The New York Times has some good news and some bad news for Obamacare. The good news is that, as many had predicted, health insurance costs will indeed be lower than initially projected (although this does not mean that they will be lower than they are now). The bad news is that many insurers are achieving this by dropping a large number of hospitals and providers from their networks, making it considerably more difficult to access quality, in-network care:
When insurance marketplaces open on Oct. 1, most of those shopping for coverage will be low- and moderate-income people for whom price is paramount. To hold down costs, insurers say, they have created smaller networks of doctors and hospitals than are typically found in commercial insurance. And those health care providers will, in many cases, be paid less than what they have been receiving from commercial insurers. […]
“That can be positive for consumers if it holds down premiums and drives people to higher-quality providers,” Mr.
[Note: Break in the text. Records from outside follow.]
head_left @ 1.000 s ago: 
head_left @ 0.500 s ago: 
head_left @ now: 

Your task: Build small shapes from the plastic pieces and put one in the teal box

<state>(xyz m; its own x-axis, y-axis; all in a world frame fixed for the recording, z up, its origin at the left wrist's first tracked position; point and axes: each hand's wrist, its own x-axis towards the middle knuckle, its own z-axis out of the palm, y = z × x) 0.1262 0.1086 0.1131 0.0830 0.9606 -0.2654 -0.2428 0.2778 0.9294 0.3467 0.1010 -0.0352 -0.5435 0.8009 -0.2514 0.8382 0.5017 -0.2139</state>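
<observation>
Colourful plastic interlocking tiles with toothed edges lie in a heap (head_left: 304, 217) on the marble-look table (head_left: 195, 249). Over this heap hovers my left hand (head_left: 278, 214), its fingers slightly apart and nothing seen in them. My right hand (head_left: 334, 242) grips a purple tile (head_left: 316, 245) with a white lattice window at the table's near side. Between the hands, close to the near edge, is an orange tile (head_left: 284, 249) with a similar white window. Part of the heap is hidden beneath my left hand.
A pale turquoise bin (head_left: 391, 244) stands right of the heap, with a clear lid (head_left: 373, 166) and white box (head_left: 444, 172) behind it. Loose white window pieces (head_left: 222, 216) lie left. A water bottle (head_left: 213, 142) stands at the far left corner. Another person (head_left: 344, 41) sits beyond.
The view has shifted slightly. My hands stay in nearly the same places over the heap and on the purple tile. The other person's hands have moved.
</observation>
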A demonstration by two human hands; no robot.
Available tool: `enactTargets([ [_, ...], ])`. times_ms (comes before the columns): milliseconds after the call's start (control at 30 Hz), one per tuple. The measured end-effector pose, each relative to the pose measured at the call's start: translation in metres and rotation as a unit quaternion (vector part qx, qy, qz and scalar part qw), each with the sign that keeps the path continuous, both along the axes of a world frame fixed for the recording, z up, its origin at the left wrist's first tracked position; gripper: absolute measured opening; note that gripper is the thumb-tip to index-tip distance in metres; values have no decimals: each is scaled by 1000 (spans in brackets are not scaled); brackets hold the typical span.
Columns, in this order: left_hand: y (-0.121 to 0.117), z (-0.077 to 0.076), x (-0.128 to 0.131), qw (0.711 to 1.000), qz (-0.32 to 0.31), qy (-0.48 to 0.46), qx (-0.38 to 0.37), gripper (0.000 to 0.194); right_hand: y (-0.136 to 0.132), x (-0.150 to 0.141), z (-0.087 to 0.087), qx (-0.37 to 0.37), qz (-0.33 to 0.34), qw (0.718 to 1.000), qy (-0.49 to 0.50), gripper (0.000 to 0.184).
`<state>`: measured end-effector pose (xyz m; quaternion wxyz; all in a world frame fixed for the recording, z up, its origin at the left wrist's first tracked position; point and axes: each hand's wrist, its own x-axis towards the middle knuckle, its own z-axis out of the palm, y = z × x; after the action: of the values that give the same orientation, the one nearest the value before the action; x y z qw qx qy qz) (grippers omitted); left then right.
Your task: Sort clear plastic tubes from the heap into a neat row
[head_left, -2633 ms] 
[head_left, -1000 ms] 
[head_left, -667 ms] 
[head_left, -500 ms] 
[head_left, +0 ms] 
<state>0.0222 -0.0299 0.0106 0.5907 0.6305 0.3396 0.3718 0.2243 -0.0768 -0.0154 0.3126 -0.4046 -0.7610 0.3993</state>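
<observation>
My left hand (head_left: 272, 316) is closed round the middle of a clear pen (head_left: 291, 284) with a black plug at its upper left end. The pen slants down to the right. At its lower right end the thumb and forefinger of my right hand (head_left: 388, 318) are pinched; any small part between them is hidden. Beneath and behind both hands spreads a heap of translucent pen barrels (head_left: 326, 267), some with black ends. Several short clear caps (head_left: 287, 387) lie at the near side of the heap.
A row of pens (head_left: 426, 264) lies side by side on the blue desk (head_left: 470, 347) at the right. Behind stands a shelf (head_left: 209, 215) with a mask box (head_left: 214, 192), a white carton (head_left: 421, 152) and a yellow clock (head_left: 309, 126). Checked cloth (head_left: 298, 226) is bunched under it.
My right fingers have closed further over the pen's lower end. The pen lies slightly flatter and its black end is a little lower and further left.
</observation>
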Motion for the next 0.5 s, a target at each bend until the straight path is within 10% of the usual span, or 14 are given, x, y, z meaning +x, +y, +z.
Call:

Linker said. “But there is also a risk because, under some health plans, consumers can end up with astronomical costs if they go to providers outside the network.”
This is particularly problematic because of the fact that in some states insurers are excluding hospitals that cater to the poor and underserved people Obamacare was intended to help, for fear that treating people at these hospitals would be too expensive. For those in rural areas, this could force patients to drive extremely long distances to access in-network care.
This points to the deepest problem with Obamacare: it doesn’t do nearly enough to address the poorly aligned incentives that drive costs up across the US health care system. As long as this problem isn’t addressed (and the only way to do it long term is to move to a system in which pricing mechanisms can work), exploding costs will inexorably narrow our options and limit the care that all but the wealthiest can have.